The Bank-Credit Union Battle May Hinge on Service to Poor

As the battle over credit union expansion simmers at the U.S. Supreme Court and Capitol Hill, one question keeps popping up: Do credit unions have a better record serving low-income consumers than banks?

The answer is not trivial. One reason the government exempted credit unions from taxes was because they are supposed to provide affordable banking services to low-income consumers. They risk losing this $800 million annual tax savings-and their ability to serve employees at multiple companies-if they are seen as the financial playground of middle- and upper-income people.

"Credit unions must demonstrate that the subsidy is money well spent," said Karen Shaw Petrou, president of the industry consulting firm ISD/Shaw Inc. "If it isn't well spent, then the subsidy should be removed and they should pay taxes like other insured depositories."

Congress may be considering this question soon. Lobbyists are asking lawmakers to override a federal appeals court decision and let occupation- based credit unions serve employees at more than one company. This could reopen the entire debate over the industry's tax status, experts said.

Perhaps in anticipation of this political battle, National Credit Union Administration Chairman Norman E. D'Amours has argued since July that credit unions need the ability to expand so they may serve more low-income customers.

"It is critically important for credit unions to be able to serve these low-income consumers because no one else will," Mr. D'Amours said in a recent interview. "Banks have abandoned these people. They have no alternative."

Mr. D'Amours said 74 occupation-based credit unions have received special permission to serve low-income areas. The number would be closer to 300 if the banking industry had not won a lawsuit challenging credit union expansions, he said.

Bankers, however, dismiss credit union claims that they serve low-income consumers. They charge that credit unions are a subsidy for middle-class and wealthy consumers drawn to the lower loan rates that these tax-exempt nonprofits may offer.

"Credit unions were created to encourage thrift and make loans to people of small means," said James H. Chessen, chief economist at the American Bankers Association. "They are not doing that as well as other institutions despite their government subsidy."

Are credit unions better than banks at serving low-income consumers? Like most policy debates, there is little raw data but lots of hyperbole.

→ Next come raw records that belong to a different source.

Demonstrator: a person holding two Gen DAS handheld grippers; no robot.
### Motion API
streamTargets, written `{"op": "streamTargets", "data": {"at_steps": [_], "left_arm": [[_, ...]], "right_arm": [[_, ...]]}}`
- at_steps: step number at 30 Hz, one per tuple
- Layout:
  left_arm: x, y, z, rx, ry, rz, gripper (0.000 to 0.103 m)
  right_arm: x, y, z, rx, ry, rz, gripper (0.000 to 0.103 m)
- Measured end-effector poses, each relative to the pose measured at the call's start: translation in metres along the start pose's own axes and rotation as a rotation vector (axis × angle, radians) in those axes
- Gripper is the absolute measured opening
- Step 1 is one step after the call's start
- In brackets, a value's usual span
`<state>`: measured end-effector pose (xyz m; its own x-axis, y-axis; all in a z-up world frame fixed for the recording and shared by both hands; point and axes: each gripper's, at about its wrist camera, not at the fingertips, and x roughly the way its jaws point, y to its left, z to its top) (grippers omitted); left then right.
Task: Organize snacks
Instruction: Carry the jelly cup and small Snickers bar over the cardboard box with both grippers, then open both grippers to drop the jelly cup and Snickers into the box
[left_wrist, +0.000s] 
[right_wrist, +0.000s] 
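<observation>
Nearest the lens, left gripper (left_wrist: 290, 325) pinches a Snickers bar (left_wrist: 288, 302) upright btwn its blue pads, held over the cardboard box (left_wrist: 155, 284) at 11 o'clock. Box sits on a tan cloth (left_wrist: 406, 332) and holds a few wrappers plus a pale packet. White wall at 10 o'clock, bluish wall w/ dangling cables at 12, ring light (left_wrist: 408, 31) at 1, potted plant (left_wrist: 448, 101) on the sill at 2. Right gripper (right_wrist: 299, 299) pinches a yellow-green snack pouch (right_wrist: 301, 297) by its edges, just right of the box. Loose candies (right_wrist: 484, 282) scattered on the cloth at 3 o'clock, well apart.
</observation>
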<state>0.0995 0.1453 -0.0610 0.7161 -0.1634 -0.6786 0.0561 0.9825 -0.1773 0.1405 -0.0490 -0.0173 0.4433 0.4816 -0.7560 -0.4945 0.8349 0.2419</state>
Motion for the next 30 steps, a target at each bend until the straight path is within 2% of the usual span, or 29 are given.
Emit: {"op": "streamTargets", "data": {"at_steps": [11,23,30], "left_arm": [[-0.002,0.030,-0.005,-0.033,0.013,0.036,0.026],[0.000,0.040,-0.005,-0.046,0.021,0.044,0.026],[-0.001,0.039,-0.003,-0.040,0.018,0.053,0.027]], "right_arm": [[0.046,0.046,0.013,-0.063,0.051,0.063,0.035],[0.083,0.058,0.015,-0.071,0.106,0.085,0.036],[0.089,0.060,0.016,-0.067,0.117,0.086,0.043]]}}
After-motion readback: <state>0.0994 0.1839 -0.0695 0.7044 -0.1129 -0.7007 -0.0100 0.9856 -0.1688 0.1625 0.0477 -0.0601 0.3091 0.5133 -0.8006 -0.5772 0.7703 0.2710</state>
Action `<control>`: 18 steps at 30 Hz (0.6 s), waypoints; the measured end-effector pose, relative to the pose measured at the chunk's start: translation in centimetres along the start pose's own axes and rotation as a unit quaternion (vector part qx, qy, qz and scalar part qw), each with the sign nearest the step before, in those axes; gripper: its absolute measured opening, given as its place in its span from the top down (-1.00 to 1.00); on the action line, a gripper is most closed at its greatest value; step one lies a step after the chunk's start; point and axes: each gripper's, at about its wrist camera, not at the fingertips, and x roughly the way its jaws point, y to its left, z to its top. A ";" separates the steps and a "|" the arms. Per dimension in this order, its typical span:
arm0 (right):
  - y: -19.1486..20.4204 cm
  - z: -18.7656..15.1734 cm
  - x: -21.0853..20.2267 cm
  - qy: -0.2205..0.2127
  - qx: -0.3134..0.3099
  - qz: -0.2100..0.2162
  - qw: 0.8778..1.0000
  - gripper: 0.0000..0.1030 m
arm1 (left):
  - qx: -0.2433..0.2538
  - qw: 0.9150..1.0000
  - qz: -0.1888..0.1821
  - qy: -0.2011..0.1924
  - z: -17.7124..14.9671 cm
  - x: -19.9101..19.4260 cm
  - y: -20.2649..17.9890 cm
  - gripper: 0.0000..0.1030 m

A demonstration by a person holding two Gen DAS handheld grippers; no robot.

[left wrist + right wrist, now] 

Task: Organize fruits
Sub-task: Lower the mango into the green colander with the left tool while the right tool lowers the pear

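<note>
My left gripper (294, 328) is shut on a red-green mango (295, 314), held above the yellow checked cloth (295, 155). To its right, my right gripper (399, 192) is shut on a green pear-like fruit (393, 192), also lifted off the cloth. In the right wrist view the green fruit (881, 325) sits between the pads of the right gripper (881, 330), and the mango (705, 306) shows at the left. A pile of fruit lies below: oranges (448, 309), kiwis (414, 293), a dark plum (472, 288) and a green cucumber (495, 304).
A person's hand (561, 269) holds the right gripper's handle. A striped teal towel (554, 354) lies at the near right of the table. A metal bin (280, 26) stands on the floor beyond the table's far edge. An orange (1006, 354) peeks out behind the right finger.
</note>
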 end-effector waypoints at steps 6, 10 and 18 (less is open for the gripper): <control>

Surveys, including a Gallup poll conducted for American Banker, find that a higher proportion of credit union customers come from low-income and middle-class families. But other studies show that banks make far more loans to poor people and make a higher percentage of their mortgages to low-income consumers.

The Gallup survey found that the average annual income of a credit union customer was $46,623, nearly $5,000 less than the average bank customer's earnings. Also, 45% of credit union members make under $40,000 a year compared with 40% of bank customers.

Still, credit unions do not come close to serving as many low-income mortgage borrowers as banks. An American Bankers Association review of Home Mortgage Disclosure Act data found that banks made 130,898 mortgages to low-income borrowers; credit unions made 7,656 home loans to low-income borrowers.

Banks also make a larger percentage of their mortgage loans to low- income consumers. The ABA found that banks makes 26% of their home loans in poor census tracts; credit unions, 21%.

In fact, banks control a larger share of the low-income mortgage market than of the middle- and upper-income market-26.5% compared with 23.7%. Credit unions, however, have a lower share of the low-income market then they do of the higher end-1.5% compared with 1.8%.

On the liability side, the ABA found that 41% of a community bank's deposits were owned by consumers with less than $30,000 in income compared with 37% for credit unions.

"They are not doing as much as the banking industry for low-income communities," Mr. Chessen argued.

But Keith Peterson, vice president for economics and statistics at the Credit Union National Association, discounted the mortgage data. Many credit unions do not offer mortgages, he said. Also, not all homebuyers belong to credit unions, he said.

The liability numbers also are misleading because the ABA excluded big banks that attract the largest deposits, he said. "This is not apples to apples because they are comparing two different numbers," he said. (ABA said the comparison is valid because it is comparing similarly sized institutions.)

Mr. Peterson said CUNA does not have comparable statistics. But he noted that credit unions exert a competitive pressure on banks that help all consumers.